(Excerpts from a dataset)
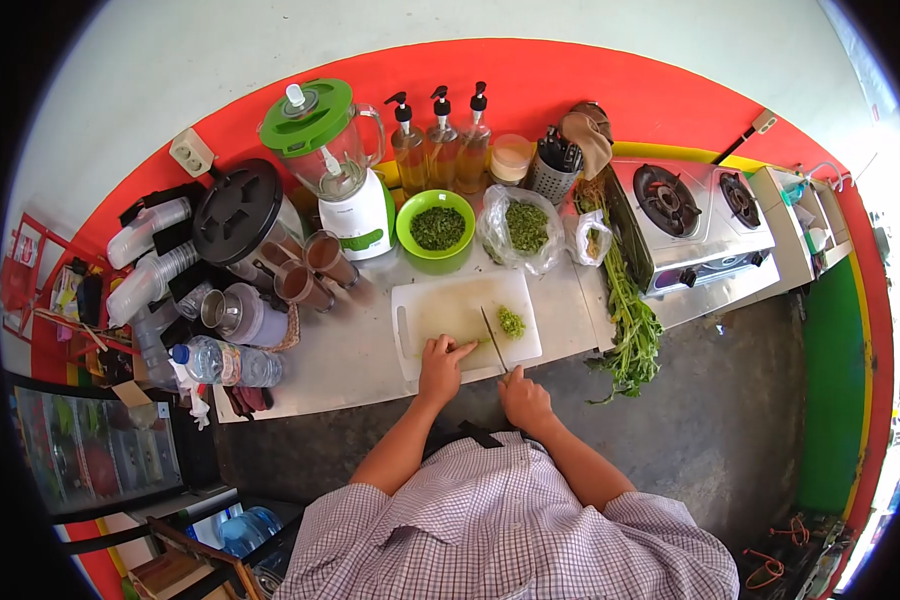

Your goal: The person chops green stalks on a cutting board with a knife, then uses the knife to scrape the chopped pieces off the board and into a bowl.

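Observation:
My right hand (526,400) is closed around the handle of a knife (492,335), whose blade stands across the right part of a white cutting board (430,302). My left hand (440,370) rests on the board left of the blade, fingers bent and index finger stretched toward it. A thin green stalk (484,341) shows at its fingertips, mostly hidden. Right of the blade lies a small heap of chopped greens (510,322). Behind the board, a green bowl (435,262) and a clear plastic bag (490,235) hold more chopped greens.
Leafy green stalks (630,335) hang over the counter edge beside a gas stove (700,240). A blender (355,215), pump bottles (440,150) and a knife holder (550,180) line the back. Brown cups (305,285) and a water bottle (232,362) stand on the left.

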Tool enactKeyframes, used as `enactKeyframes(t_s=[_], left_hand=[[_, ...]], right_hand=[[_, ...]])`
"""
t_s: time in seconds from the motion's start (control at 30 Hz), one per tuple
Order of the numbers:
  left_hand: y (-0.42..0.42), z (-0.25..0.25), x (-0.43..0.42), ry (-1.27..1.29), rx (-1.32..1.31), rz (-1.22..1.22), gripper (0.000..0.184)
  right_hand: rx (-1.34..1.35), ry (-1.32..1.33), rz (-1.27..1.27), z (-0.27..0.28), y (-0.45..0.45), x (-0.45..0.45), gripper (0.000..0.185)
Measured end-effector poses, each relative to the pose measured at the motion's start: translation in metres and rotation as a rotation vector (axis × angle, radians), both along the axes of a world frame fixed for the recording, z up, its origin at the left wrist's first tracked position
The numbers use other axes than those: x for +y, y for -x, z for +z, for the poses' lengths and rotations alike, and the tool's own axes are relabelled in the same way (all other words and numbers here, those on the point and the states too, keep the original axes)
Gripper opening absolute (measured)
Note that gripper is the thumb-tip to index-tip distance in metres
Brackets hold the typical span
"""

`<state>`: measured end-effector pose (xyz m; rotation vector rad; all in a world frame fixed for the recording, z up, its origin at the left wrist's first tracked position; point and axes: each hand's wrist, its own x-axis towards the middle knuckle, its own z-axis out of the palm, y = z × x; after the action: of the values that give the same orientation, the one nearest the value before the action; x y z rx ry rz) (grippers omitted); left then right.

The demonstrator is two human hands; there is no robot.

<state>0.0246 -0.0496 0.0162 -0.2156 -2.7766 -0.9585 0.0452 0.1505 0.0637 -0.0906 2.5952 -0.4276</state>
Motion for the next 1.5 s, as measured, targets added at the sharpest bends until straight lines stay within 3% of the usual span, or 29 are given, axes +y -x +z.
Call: enactKeyframes(t_s=[1.23,1.37,1.5], left_hand=[[0.003,-0.002,-0.003,-0.078,0.075,-0.006,0.044],[0.002,-0.001,-0.002,-0.092,0.059,-0.003,0.042],[0.003,-0.001,-0.002,-0.096,0.059,0.009,0.037]], right_hand=[[0.071,-0.036,0.064,-0.007,0.022,-0.013,0.045],[0.027,-0.041,-0.023,-0.020,0.010,-0.014,0.044],[-0.008,0.003,0.040,0.002,0.021,-0.010,0.049]])
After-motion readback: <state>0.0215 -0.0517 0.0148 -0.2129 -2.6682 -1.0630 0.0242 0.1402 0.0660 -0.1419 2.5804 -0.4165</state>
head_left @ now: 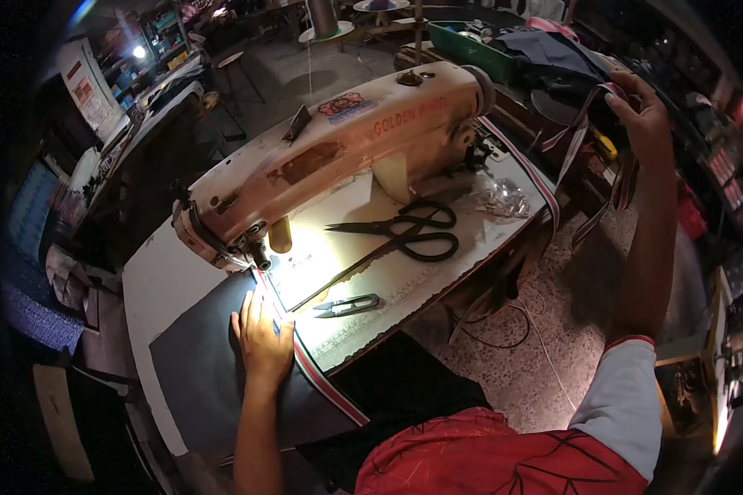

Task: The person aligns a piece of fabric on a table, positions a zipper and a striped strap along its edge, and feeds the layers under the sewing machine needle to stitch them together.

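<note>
My left hand lies with fingers stretched out on a dark sheet of material, just in front of the needle area of the sewing machine. Beside that hand, a red, white and black striped ribbon runs along the sheet's edge up to the machine's lit head. Raised at the far right, my right hand pinches a hanging length of similar striped ribbon. Black-handled scissors and small thread snips rest on the white machine table.
A clear plastic bag sits at the table's right end, where more ribbon hangs over the edge. Behind stand a green crate and piled dark cloth. A yellow-handled tool lies below the raised hand. Cables trail on the speckled floor.
</note>
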`<state>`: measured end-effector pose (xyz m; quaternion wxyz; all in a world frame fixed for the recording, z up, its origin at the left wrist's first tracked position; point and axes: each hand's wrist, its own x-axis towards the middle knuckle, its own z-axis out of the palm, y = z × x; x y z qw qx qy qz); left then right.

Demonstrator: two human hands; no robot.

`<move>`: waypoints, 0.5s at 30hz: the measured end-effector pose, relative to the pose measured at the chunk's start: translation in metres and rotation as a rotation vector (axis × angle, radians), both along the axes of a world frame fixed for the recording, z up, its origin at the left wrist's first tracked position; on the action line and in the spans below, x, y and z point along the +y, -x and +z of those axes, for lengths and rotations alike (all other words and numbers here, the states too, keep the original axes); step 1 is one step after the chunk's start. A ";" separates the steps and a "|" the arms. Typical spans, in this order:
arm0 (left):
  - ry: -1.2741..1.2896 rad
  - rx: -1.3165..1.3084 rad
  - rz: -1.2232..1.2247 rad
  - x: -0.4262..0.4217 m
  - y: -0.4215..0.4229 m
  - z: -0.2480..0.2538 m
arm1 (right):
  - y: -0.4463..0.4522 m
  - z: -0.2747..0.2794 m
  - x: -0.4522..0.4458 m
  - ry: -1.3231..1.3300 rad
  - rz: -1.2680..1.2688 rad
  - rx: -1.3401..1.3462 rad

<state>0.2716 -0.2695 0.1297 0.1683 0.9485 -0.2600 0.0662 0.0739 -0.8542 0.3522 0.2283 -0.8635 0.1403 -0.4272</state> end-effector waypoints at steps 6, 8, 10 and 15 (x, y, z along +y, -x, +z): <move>-0.018 0.010 0.010 0.000 0.000 0.000 | -0.048 0.004 -0.003 0.077 0.046 -0.007; -0.015 0.018 0.016 0.001 -0.001 0.000 | -0.078 -0.001 -0.007 0.137 0.004 -0.129; -0.011 0.010 0.007 0.001 0.000 -0.001 | -0.105 -0.018 -0.006 0.062 0.017 -0.230; -0.017 0.011 0.014 0.002 0.000 -0.001 | -0.159 -0.123 -0.038 -0.176 0.019 0.019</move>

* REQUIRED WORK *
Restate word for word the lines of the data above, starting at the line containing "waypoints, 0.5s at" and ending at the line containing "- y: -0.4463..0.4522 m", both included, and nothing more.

* ANSWER SECTION *
`<move>`: waypoints, 0.5s at 30hz: the measured end-effector pose, relative to the pose measured at the chunk's start: translation in metres and rotation as a rotation vector (axis × angle, radians), both along the axes of a world frame fixed for the recording, z up, its origin at the left wrist's first tracked position; on the action line and in the spans below, x, y and z point along the +y, -x and +z of those axes, for lengths and rotations alike (all other words and numbers here, the states too, keep the original axes); step 1 is one step after the chunk's start. A ";" separates the steps and a "|" the arms. Typical spans, in this order:
arm0 (left):
  - ry: -1.2741..1.2896 rad
  - rx: -1.3165..1.3084 rad
  - rz: -1.2232..1.2247 rad
  - x: -0.4262..0.4217 m
  - y: -0.4215..0.4229 m
  - z: -0.2480..0.2538 m
arm1 (right):
  - y: -0.4463..0.4522 m

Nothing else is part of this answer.